La situazione sul campo sta progressivamente peggiorando a causa degli attacchi terroristici alle basi che hanno provocato numerose perdite, «principalmente perché – ha aggiunto l’ufficiale distaccato al ministero degli esteri – Barkhane non ha iniziativa sul campo e viene percepita come una forza occupante dalle popolazioni locali».
Non si tratta di critiche nuove, poiché queste missioni condotte al di fuori del territorio metropolitano, avviate a loro tempo come “temporanee”, si sono poi trasformate in “permanenti”, con tutti i pesanti oneri di vario genere da esse derivanti.
Aveva iniziato Françoise Hollande nel gennaio 2013 con l’Operazione Serval nel Mali, concepita allo scopo di debellare i gruppi armati jihadisti distruggendo le basi logistiche che avevano allestito nel Paese. Serval fu un insuccesso, la linea dei rifornimenti da assicurare all’Armée de Terre non ebbe totale continuità, un sostegno che divenne carente proprio nel momento in cui i soldati si trovarono esposti nei confronti delle milizie islamisti.
Nel frattempo, anche grazie alle imprese del presidente Nicholas Sarkozy, si andò deteriorando la situazione in Libia, e nel 2014 Parigi si vide costretta a rimodulare il suo intervento militare nella regione, passando alla successiva fase contraddistinta dall’Operazione Barkhane, che è ancora in atto.
In pratica, Barkhane sostituì la preesistente missione Serval estendendo però la proiezione militare francese, aspetto che costrinse Parigi alla ricerca di una cooperazione in ambito locale all’interno di una coalizione che le permettesse di colmare le lacune evidenziate dal proprio strumento bellico.
Mantenendo il focus sui loro interessi strategici nazionali – come l’uranio nigerino, l’oro maliano e le numerose relazioni commerciali in essere -, i francesi definirono un obiettivo iniziale: la messa in sicurezza delle aree frontaliere ove insistevano i rifugi e i santuari degli elementi ostili, prevedendone la caccia anche sui territori degli Stati confinanti.
Da allora Parigi è rimasta militarmente sovraesposta.

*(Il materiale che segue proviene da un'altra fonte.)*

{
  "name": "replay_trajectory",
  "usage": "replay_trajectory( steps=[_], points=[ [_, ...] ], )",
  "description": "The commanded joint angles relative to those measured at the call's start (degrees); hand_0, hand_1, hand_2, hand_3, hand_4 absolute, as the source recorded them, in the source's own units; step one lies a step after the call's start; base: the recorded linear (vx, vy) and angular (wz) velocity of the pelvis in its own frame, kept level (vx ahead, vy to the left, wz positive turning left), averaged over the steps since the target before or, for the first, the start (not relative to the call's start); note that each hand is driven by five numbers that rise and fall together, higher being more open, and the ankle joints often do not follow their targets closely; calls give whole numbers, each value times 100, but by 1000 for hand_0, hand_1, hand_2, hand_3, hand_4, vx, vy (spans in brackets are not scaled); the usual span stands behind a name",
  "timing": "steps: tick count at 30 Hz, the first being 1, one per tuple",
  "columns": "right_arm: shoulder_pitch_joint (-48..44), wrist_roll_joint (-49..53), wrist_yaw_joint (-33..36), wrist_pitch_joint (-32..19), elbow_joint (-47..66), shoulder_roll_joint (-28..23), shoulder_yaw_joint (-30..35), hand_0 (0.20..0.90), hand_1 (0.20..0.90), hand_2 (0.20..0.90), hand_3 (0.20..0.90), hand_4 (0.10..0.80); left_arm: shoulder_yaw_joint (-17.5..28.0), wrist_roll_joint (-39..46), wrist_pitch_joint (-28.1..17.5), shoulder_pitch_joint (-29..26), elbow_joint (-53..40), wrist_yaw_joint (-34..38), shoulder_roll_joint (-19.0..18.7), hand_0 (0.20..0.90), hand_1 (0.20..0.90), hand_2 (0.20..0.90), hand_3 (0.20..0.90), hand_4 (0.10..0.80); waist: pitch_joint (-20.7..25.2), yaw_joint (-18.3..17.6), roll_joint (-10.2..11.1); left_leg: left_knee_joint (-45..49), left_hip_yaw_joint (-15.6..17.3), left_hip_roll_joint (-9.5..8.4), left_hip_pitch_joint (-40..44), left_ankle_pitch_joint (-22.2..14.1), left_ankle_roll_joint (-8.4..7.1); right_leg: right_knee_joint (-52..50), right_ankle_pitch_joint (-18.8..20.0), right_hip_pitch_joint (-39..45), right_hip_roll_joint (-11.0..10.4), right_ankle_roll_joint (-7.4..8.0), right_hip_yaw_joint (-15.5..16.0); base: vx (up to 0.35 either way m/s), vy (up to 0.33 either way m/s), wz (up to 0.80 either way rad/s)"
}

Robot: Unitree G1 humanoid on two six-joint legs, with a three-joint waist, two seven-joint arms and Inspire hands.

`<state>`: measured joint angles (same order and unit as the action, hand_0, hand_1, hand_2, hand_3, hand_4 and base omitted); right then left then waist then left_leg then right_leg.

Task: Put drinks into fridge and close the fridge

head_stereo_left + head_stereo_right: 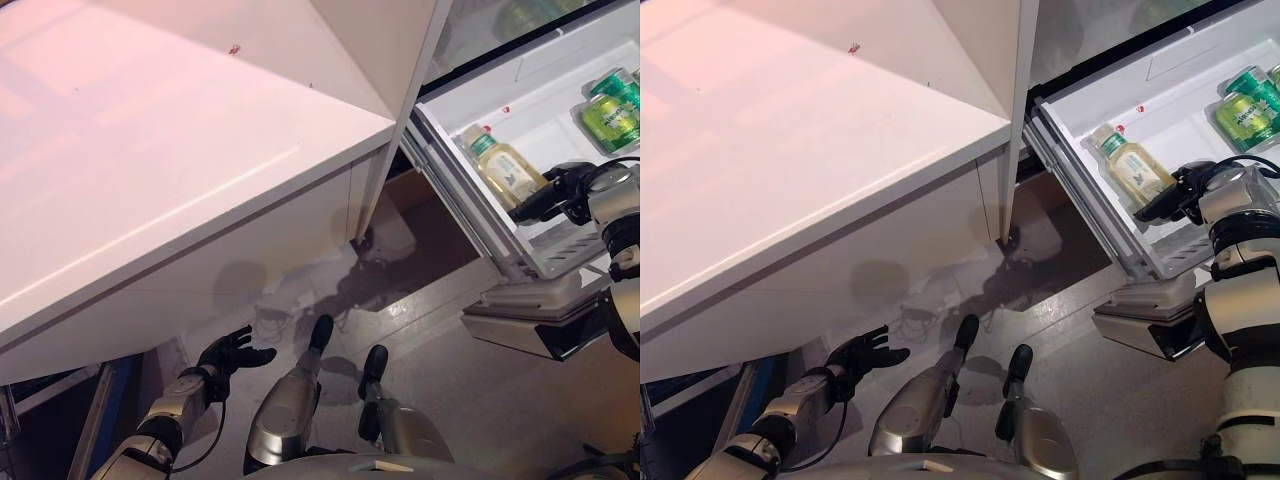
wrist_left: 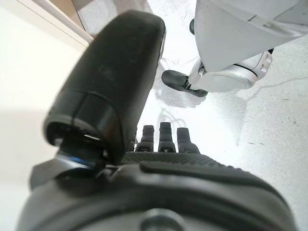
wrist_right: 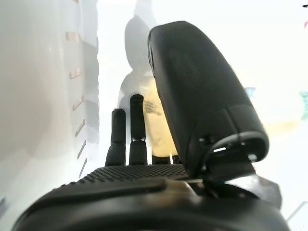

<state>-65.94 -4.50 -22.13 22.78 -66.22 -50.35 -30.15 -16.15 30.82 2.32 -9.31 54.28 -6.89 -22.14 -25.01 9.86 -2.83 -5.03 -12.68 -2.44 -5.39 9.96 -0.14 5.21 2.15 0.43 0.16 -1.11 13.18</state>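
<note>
Fingers of right hand (image 1: 1185, 195) straight, relaxed, just beside pale bottle (image 1: 1130, 165) lying on open fridge door shelf (image 1: 1160, 255); green cans (image 1: 1245, 110) farther along. Left hand (image 1: 230, 352) slack-fingered, below white counter (image 1: 150, 170).

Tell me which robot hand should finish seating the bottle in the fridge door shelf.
Right. The right robot hand is at the bottle on the door shelf, fingers straight. The left robot hand hangs low under the counter.

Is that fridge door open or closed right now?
Open. The fridge door is swung out, its shelf showing a pale bottle and green cans, with the right robot hand beside the bottle.
</note>
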Motion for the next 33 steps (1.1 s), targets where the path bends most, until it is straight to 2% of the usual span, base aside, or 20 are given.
replay_trajectory(
  steps=[1,5,9,14,17,18,21,23,26,31,33],
  points=[
    [-331,-70,110,36,262,-449,-436,900,900,900,900,800,53,-251,-71,305,-19,-28,-198,900,900,900,900,800,443,111,338,279,267,24,-43,-605,-40,-712,-178,-489,-187,93,-400,0,0,0],
    [-354,64,130,81,309,-399,-374,900,900,900,900,800,83,-289,-60,304,-5,-9,-186,900,900,900,900,800,490,108,362,246,289,19,-5,-600,-34,-694,-166,-465,-188,102,-414,0,28,0],
    [-358,316,327,-83,363,-401,-292,900,900,900,900,800,87,-283,-97,310,33,-17,-174,900,900,900,900,800,523,82,378,188,318,24,55,-601,-31,-667,-148,-442,-187,118,-444,-29,47,-1],
    [-315,730,1149,-540,1199,-638,-155,900,900,900,900,800,174,-412,-36,436,74,53,-158,900,900,900,900,800,692,-38,509,117,427,32,170,-635,-31,-614,-113,-385,-176,171,-550,-39,60,-3],
    [-163,555,1669,-798,1876,-835,-55,900,900,900,900,800,258,-519,-8,535,145,85,-153,900,900,900,900,800,796,-128,591,122,496,28,245,-674,-18,-608,-104,-337,-177,198,-619,-15,58,-16],
    [40,291,2081,-948,2510,-1016,80,900,900,900,900,800,346,-658,15,612,222,107,-133,900,900,900,900,800,904,-220,670,135,549,18,303,-717,2,-606,-104,-300,-171,224,-706,6,56,-21],
    [403,264,2422,-1081,3281,-1203,408,900,900,900,900,800,417,-792,11,666,376,100,-114,900,900,900,900,800,1055,-331,742,156,627,3,380,-775,39,-611,-105,-255,-165,257,-824,11,56,-18],
    [963,24,2706,-1190,4146,-1289,962,900,900,900,900,800,509,-935,-8,676,583,76,-28,900,900,900,900,800,1239,-510,766,168,727,-9,492,-848,85,-597,-110,-178,-155,291,-974,17,80,-33],
    [1584,-247,3109,-1491,4653,-1314,1488,900,900,900,900,800,534,-1007,4,675,674,80,61,900,900,900,900,800,1441,-644,784,158,829,-6,627,-929,117,-552,-104,-81,-158,343,-1126,25,77,-37],
    [2378,148,4114,-2035,5204,-1099,2417,900,900,900,900,800,488,-1203,-45,697,801,51,214,900,900,900,900,800,1704,-792,765,183,948,-8,818,-1059,159,-552,-115,47,-181,400,-1298,31,43,-30],
    [2730,736,4666,-2486,5279,-837,2893,900,900,900,900,800,407,-1328,4,696,809,24,261,900,900,900,900,800,1769,-834,731,231,972,-23,894,-1138,184,-566,-137,120,-205,415,-1367,38,26,-19]
  ],
)
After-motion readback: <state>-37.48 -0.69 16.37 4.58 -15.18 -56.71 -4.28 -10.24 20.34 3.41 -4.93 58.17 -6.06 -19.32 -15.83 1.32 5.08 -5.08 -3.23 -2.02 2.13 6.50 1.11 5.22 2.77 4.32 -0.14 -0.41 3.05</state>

Oggi i militari francesi impegnati su un territorio oltremodo vasto e al contempo difficilmente controllabile sono oltre 4.500.

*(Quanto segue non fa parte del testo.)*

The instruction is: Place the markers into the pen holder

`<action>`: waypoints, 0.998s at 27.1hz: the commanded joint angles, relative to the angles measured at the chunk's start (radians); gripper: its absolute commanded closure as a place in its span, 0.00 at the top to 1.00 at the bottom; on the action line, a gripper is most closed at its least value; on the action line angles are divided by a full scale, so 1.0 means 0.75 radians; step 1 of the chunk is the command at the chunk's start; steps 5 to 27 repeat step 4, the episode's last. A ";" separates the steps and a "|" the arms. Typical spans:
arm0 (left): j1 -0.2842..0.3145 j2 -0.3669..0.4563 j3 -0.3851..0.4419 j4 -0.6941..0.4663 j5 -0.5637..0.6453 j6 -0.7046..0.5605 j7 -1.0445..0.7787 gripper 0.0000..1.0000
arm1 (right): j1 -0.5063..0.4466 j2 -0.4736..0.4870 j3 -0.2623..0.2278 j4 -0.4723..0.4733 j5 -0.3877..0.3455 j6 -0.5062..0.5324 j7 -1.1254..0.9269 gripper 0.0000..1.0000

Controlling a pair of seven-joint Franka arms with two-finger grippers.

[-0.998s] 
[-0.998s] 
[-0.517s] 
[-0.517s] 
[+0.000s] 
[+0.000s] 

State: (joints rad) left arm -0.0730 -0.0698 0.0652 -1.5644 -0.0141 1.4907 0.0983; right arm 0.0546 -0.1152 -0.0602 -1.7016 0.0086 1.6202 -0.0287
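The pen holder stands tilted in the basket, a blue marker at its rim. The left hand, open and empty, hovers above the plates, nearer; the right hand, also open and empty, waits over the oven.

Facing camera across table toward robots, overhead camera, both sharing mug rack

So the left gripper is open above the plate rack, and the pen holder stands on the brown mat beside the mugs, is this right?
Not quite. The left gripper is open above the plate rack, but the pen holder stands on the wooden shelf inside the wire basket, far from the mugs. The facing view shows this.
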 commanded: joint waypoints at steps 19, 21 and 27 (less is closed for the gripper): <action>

Nel frattempo le formazioni armate jihadiste (e quelle della locale criminalità comune in alcuni casi loro sodali) hanno affinato tecniche e tattiche di combattimento, anche per effetto del contributo apportato dai veterani del conflitto siriano giunti gradualmente nel Sahel.
Inoltre non vanno sottovalutati i benefici derivanti agli jihadisti saheliani dalle dinamiche interne alla galassia radicale islamista, con la composizione e la scomposizione di alleanze e fronti comuni di lotta.

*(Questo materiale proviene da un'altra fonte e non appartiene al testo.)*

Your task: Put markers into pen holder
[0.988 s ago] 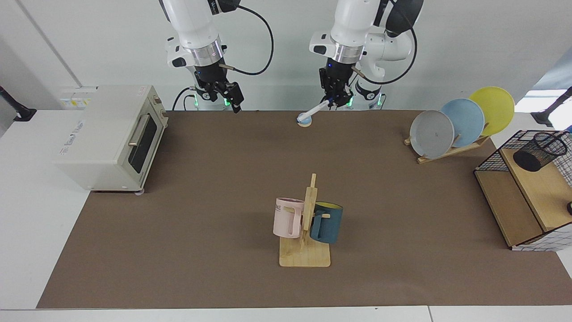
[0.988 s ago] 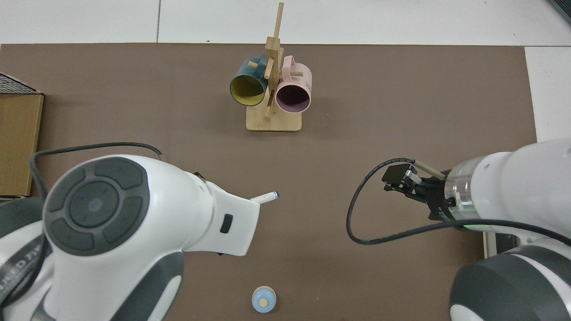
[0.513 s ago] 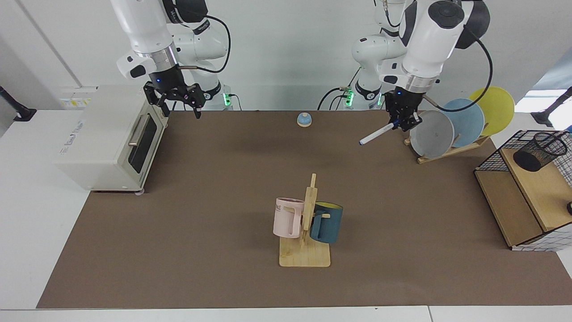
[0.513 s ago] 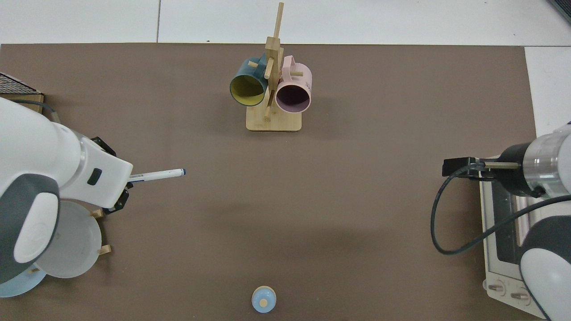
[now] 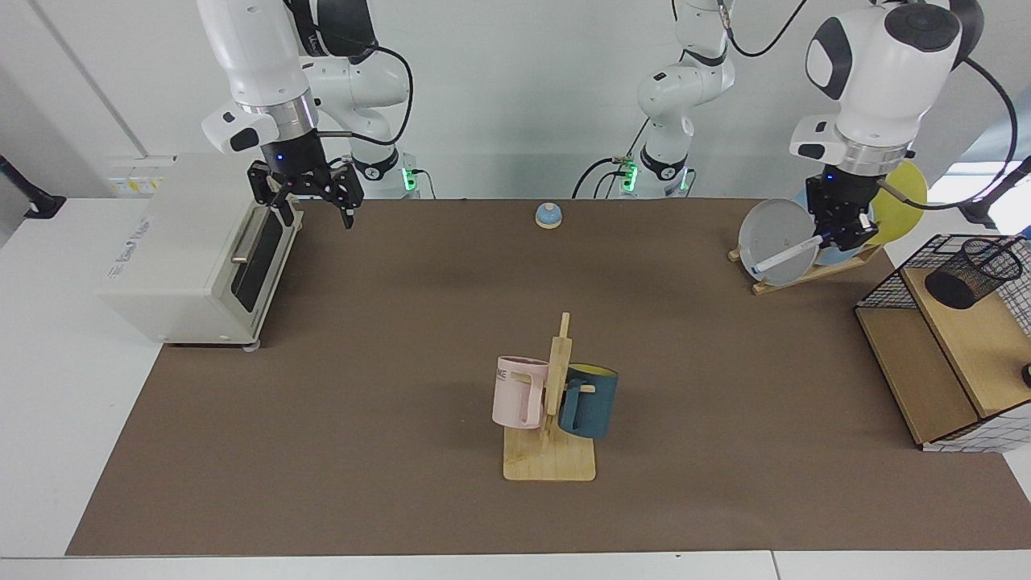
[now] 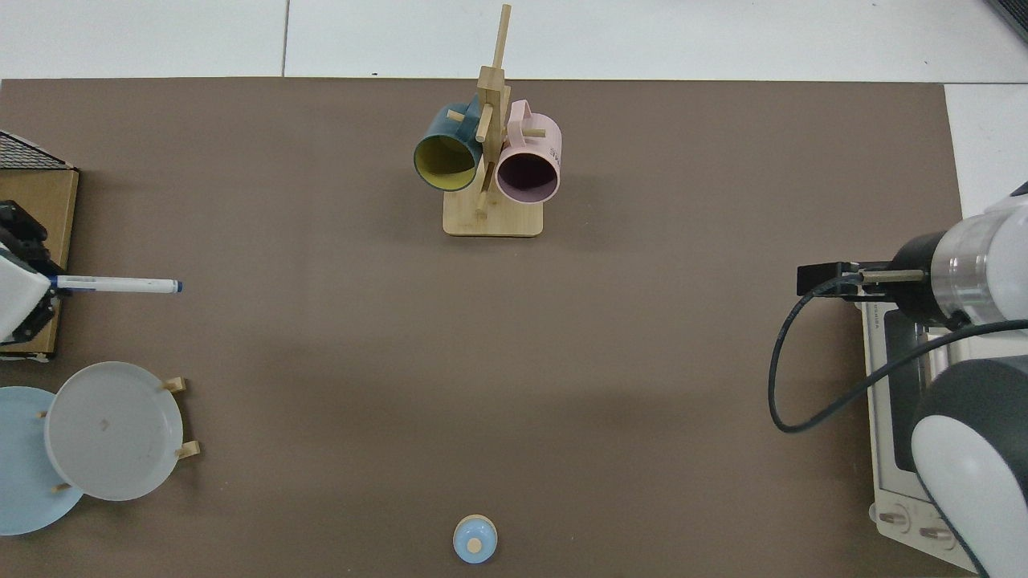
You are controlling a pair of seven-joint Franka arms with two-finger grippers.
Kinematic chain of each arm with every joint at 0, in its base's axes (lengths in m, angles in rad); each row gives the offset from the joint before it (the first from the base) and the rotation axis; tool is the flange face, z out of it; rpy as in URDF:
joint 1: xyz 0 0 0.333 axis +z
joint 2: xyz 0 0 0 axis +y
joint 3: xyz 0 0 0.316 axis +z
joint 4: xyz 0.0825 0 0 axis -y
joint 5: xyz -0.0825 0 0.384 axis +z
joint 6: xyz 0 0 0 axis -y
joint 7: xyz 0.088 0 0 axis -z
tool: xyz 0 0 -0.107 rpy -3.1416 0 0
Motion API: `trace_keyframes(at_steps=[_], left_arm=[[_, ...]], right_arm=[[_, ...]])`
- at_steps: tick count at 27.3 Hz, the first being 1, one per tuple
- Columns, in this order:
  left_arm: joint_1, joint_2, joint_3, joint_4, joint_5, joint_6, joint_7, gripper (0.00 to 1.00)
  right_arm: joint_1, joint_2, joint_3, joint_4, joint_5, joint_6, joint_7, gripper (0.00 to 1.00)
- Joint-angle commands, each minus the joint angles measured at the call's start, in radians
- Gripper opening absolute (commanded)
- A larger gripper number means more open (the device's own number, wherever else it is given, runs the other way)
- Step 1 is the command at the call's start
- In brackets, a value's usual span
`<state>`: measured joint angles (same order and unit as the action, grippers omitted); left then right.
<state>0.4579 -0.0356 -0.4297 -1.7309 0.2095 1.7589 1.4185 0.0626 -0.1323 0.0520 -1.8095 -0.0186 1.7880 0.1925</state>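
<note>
Table [image 5: 419, 322] under a brown mat, white margins at both ends. Toaster oven [image 5: 201, 250] at the facing view's left edge, door toward the mat. Wire-grid shelf [image 5: 934, 354] with wooden boards at the opposite end; on its upper board stands the pen holder [image 5: 970, 272], black mesh, leaning in this view. Plate rack [image 5: 813, 270] near the shelf, carrying grey, blue and yellow plates on edge. Mug stand [image 5: 552, 451] near the mat's middle, a pink mug [image 5: 517, 393] and a dark blue mug [image 5: 590, 401] hung on either side of its post. Small blue bell-shaped object [image 5: 548, 215] at the far edge of the mat, between the two arm bases. Right gripper [image 5: 308, 205] hangs just above the toaster oven's top corner, jaws spread wide, nothing in them. Left gripper [image 5: 842, 235] is held in the air in front of the plates, jaws closed on one end of the marker [image 5: 785, 258], which slants downward across the grey plate's face, blue tip lowest. From the top view the marker [image 6: 116, 284] lies nearly level, projecting from the left gripper [image 6: 32, 285] out over the mat, with the shelf's board beneath the gripper. Marker is well apart from the pen holder, not in it.
</note>
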Motion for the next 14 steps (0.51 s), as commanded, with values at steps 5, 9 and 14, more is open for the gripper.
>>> trace_keyframes(at_steps=[5,9,14], left_arm=[[0.065,0.071,-0.012,0.140,0.200,-0.053,0.147,0.00],[0.108,0.072,-0.006,0.143,0.266,-0.055,0.218,0.00],[0.179,0.075,-0.007,0.183,0.315,-0.050,0.359,0.00]], right_arm=[[-0.027,0.003,0.006,0.012,-0.011,-0.015,-0.021,1.00],[-0.044,0.003,0.006,0.013,-0.009,-0.025,-0.018,1.00],[-0.052,0.003,0.006,0.013,-0.008,-0.024,-0.018,1.00]])
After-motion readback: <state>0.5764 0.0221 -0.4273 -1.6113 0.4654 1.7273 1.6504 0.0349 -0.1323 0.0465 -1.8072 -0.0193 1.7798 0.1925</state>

I dati diffusi dall’Onu indicano in oltre 4.000 le persone che nel solo 2019 hanno perso la vita a causa di attacchi terroristici compiuti in Burkina Faso, Mali e Niger. In Mali sono stati dislocati anche i 13.000 caschi blu della missione di peacekeeping Onu MINUSMA.
Di fronte alle dure posizioni assunte da alcune personalità politiche dei cinque paesi africani alleati, sono nascosti dietro a un dito e hanno espresso il loro malcontento per «l’arroganza di Parigi», Macron alla vigilia del vertice di dicembre, che affermò di essere fermamente intenzionato a mettere sul tavolo tutte le opzioni possibili, inclusa quella di un ritiro delle forze francesi dal Sahel.
In ogni caso il vertice di Pau si è concluso con l’annuncio di Macron relativo a un prossimo invio di altri 220 militari francesi in Africa in rinforzo del dispositivo Barkhane.
Il prossimo vertice G5 Sahel avrà luogo nel prossimo giugno a Nouakchott, in Mauritania.